WHAT TO DO
Repeat the lines of the data exactly, from the first one through the one that contains "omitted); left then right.".

○ ○ ○ ○ ○

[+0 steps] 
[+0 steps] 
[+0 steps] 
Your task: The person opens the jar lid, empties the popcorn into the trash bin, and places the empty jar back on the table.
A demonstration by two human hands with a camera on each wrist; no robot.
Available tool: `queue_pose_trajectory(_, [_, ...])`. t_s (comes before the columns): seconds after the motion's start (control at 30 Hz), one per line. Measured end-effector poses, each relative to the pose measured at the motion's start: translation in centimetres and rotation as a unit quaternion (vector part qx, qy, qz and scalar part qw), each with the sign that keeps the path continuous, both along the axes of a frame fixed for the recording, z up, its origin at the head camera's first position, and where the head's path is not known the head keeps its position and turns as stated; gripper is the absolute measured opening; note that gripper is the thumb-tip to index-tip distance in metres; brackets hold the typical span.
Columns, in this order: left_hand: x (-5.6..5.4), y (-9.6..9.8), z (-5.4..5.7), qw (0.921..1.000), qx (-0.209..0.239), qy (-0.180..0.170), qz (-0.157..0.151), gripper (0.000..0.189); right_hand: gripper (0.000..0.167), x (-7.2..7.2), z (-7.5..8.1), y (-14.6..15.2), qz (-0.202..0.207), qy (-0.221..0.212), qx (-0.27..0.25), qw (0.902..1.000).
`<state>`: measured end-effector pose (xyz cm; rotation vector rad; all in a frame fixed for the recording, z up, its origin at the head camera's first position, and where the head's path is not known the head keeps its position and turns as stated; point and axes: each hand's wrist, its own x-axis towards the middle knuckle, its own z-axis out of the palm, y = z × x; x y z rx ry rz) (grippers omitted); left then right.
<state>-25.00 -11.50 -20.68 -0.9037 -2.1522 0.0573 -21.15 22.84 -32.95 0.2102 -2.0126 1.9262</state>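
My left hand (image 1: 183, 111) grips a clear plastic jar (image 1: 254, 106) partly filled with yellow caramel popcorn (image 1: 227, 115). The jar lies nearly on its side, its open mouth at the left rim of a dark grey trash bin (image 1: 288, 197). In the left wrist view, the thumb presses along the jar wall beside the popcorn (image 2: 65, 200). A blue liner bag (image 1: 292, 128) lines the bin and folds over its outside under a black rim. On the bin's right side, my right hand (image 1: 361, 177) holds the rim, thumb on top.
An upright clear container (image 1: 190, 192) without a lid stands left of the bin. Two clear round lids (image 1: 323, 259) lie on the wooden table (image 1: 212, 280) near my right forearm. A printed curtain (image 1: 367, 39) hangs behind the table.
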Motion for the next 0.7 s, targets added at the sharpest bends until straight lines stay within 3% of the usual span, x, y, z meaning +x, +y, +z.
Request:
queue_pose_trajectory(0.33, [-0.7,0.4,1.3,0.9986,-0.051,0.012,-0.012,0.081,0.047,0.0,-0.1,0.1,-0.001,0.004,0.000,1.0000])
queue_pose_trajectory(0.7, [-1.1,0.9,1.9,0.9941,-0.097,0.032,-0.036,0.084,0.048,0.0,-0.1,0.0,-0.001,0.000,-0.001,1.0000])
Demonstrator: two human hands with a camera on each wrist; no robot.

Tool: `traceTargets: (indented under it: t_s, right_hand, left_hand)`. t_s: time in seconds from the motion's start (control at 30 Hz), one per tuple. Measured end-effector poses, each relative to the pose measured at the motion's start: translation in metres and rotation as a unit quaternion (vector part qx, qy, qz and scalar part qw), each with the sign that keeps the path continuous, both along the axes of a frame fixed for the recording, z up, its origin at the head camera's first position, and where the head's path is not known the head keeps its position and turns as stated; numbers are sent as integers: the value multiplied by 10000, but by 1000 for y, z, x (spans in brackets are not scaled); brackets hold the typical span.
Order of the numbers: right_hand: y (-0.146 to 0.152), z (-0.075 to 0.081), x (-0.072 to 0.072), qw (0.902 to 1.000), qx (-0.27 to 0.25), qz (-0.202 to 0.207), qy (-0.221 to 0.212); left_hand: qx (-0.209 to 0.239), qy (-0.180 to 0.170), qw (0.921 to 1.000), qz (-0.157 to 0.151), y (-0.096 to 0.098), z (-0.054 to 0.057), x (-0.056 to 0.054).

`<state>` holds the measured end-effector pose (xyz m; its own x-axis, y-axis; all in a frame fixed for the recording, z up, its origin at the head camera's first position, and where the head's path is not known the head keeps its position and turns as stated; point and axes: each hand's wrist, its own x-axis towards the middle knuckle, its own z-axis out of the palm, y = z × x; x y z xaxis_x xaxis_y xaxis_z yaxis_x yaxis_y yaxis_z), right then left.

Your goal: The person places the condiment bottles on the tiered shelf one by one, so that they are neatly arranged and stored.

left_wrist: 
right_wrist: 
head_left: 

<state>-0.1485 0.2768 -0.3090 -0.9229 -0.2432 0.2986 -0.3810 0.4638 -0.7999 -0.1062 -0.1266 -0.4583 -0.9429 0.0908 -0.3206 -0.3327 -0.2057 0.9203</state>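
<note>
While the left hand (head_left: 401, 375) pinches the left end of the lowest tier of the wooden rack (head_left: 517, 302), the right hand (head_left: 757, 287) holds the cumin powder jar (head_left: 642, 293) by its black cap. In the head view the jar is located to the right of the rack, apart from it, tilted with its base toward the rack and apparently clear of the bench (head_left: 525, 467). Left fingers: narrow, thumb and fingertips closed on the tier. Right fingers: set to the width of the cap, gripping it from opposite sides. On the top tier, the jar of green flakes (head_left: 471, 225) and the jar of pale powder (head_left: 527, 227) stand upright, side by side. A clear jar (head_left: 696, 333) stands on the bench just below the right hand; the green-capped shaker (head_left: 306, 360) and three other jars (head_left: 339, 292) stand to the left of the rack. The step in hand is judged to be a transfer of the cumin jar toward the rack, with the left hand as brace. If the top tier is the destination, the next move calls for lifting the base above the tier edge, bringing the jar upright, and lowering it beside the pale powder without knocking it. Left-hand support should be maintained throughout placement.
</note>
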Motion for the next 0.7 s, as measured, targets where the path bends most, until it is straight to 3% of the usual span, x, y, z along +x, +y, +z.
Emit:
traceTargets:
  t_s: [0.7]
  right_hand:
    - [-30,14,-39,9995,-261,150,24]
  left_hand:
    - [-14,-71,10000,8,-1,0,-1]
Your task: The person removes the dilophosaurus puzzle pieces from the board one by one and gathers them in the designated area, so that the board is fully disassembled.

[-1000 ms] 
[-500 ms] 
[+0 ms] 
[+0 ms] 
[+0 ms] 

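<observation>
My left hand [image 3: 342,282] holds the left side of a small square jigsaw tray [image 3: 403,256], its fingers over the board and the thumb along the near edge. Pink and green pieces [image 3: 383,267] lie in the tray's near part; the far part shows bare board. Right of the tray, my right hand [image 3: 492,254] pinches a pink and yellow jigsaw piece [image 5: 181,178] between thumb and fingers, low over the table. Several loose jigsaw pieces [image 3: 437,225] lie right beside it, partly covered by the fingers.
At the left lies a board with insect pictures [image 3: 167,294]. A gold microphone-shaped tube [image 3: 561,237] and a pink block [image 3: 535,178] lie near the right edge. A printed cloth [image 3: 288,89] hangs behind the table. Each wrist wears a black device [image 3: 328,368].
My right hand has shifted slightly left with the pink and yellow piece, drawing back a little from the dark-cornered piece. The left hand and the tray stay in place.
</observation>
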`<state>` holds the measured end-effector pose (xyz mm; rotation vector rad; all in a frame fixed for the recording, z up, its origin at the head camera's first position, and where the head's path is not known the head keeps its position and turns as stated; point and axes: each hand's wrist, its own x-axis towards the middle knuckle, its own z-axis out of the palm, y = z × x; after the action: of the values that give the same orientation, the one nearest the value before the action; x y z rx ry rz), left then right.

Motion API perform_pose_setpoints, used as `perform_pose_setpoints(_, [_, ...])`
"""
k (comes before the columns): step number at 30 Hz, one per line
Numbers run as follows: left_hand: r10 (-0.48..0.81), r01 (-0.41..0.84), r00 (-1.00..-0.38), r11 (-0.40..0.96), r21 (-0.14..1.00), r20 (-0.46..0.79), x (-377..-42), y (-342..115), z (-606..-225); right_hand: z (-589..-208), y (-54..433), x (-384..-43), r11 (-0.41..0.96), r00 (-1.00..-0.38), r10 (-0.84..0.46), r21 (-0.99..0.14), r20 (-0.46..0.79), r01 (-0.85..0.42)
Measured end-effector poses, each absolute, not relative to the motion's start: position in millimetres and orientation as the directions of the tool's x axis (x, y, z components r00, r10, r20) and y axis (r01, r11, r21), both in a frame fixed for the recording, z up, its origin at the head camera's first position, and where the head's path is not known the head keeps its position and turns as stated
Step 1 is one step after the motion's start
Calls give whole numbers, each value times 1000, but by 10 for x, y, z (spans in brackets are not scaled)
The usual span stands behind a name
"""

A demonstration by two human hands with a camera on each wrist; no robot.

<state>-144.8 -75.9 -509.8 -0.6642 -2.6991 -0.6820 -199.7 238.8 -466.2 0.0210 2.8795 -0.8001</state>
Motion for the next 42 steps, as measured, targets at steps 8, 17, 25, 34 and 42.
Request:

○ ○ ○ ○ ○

EXERCISE OUTPUT
[+0 steps] 
[+0 steps] 
[+0 steps] 
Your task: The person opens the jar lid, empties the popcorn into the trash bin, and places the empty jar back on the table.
A demonstration by two human hands with a camera on each wrist; no robot.
Available tool: `queue_pose_trajectory(_, [_, ...])`. t_s (comes before the columns): seconds after the motion's start (control at 30 Hz), one per line. Measured end-effector poses, each relative to the pose measured at the motion's start: translation in centimetres and rotation as a unit quaternion (vector part qx, qy, qz and scalar part qw), each with the sign that keeps the path continuous, both along the axes of a frame fixed for the recording, z up, its origin at the head camera's first position, and where the head's path is not known the head keeps its position and turns as stated; gripper is the absolute measured opening; note that gripper is the thumb-tip to index-tip distance in metres; brackets hold the typical span.
Columns, in this order: left_hand: x (-5.6..5.4), y (-9.6..9.8), z (-5.4..5.7), qw (0.921..1.000), qx (-0.209..0.239), qy (-0.180..0.170), qz (-0.157..0.151), gripper (0.000..0.189); right_hand: gripper (0.000..0.167), x (-7.2..7.2), z (-7.5..8.1), y (-14.6..15.2), qz (-0.202..0.207), qy (-0.221..0.212), qx (-0.27..0.25), qw (0.902..1.000).
`<state>`: measured end-effector pose (xyz cm; rotation vector rad; all in a frame fixed for the recording, z up, its origin at the head camera's first position, and where the head's path is not known the head keeps its position and turns as stated; point and axes: each hand's wrist, its own x-axis towards the middle knuckle, its own z-axis out of the palm, y = z × x; x y z rx ry rz) (grippers omitted); left then right.

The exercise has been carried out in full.